Configuration
RepX uses TOML configuration files following XDG Base Directory conventions. The primary configuration file is located at ~/.config/repx/config.toml (or $XDG_CONFIG_HOME/repx/config.toml).
Target Configuration
Targets define execution environments. Each target specifies connection parameters, storage paths, and scheduler preferences.

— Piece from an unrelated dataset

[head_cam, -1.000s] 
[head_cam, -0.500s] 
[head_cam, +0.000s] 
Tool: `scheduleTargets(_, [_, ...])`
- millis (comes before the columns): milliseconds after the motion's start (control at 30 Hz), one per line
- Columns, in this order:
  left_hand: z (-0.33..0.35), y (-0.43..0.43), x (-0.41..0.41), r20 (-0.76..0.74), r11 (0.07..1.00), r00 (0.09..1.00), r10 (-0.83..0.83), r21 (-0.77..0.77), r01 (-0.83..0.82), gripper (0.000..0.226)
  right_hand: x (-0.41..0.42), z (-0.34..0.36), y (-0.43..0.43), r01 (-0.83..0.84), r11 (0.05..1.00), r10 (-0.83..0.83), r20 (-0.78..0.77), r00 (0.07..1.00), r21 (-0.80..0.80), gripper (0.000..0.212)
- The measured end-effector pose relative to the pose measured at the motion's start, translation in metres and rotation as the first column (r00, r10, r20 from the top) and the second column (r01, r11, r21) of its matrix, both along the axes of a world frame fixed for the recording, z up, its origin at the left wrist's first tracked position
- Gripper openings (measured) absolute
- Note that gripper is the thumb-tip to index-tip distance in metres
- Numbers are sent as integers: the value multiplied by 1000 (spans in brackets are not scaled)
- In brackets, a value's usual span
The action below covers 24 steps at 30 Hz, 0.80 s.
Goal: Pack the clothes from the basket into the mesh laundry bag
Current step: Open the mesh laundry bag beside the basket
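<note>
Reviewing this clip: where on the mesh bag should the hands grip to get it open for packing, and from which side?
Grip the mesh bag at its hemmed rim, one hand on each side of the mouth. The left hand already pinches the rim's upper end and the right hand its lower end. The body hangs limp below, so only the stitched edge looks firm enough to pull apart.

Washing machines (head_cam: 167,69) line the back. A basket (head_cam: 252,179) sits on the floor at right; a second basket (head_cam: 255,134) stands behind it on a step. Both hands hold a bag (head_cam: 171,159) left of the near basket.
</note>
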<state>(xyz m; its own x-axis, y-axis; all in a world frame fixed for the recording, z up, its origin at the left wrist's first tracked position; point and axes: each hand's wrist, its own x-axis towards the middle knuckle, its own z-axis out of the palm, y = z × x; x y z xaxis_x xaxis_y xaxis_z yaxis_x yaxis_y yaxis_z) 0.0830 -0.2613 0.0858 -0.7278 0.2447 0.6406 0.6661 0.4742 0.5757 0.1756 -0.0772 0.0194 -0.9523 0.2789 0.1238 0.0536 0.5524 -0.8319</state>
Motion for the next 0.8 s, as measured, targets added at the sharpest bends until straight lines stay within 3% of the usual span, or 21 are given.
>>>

# Default target when --target is not specified
submission_target = "local"
[targets.local]
base_path = "/home/user/.repx/store"
default_scheduler = "local"
[targets.cluster]
address = "user@hpc-login-node"
base_path = "/scratch/user/repx-store"
default_scheduler = "slurm"
# Node-local storage for container image caching
# Recommended for NVMe scratch or local SSD paths
node_local_path = "/tmp/user/repx"
# Host path mounting (impure mode)
mount_host_paths = false
# mount_paths = ["/home/user/data", "/opt/tools"]
[targets.cluster.slurm]
execution_types = ["podman", "native"]
Target Parameters
| Parameter | Type | Description |
|---|---|---|
address | string | SSH connection string (user@host) |
base_path | path | Root directory for artifacts and outputs |
default_scheduler | enum | local or slurm |
node_local_path | path | Fast local storage for container caching |
mount_host_paths | bool | Enable impure host path mounting |
mount_paths | array | Explicit paths to mount into containers |
Scheduler Types
RepX supports two scheduler backends:
| Scheduler | Description |
|---|---|
local | Direct process execution with configurable concurrency |
slurm | SLURM workload manager integration via sbatch |
Resource System
RepX has a three-tier resource system that lets scientists declare expected resource requirements in Nix while allowing cluster admins to override them per-cluster via TOML configuration.
How Resources Flow
Resources can be defined in two places:
- In Nix stage files -- baked into the Lab metadata at build time
- In
resources.toml-- applied at runtime, per-cluster
At runtime, these are merged with a clear priority order:
resources.toml [defaults] (lowest priority)
↓
Nix resource_hints (overrides defaults)
↓
resources.toml [[rules]] (highest priority -- overrides Nix hints)
This means:
resources.tomldefaults provide a baseline for all jobs- Nix hints override defaults with per-stage requirements defined by the experiment author
resources.tomlrules (matched by glob pattern) override everything, letting the cluster admin tune resources for specific jobs or hardware
Nix-Defined Resources
Resources are declared in stage .nix files using the resources attribute. See the Nix Functions Reference for full details.
Static resources:
resources = {
mem = "256M";
cpus = 1;
time = "00:02:00";
};
Dynamic resources (varying per parameter combination):
resources = { params }: {
mem = if params.mode == "slow" then "4G" else "1G";
cpus = if params.multiplier > 5 then 4 else 1;
};
Scatter-gather sub-stage and step resources:
resources = { mem = "256M"; cpus = 1; }; # orchestrator-level
# Steps can each declare their own resources
steps = {
compute = {
resources = { mem = "2G"; cpus = 2; time = "00:30:00"; };
# ...
};
analyze = {
resources = { mem = "4G"; cpus = 4; time = "01:00:00"; };
deps = [ compute ];
# ...
};
};
gather = {
resources = { mem = "1G"; cpus = 1; time = "00:10:00"; };
# ...
};
Propagation Through Dependencies
When a stage depends on upstream stages, callStage automatically collects resource hints from all upstream passthru.resources and merges them using max semantics -- the largest mem, cpus, and time across all inputs is used as the baseline. The stage's own resources then override on top.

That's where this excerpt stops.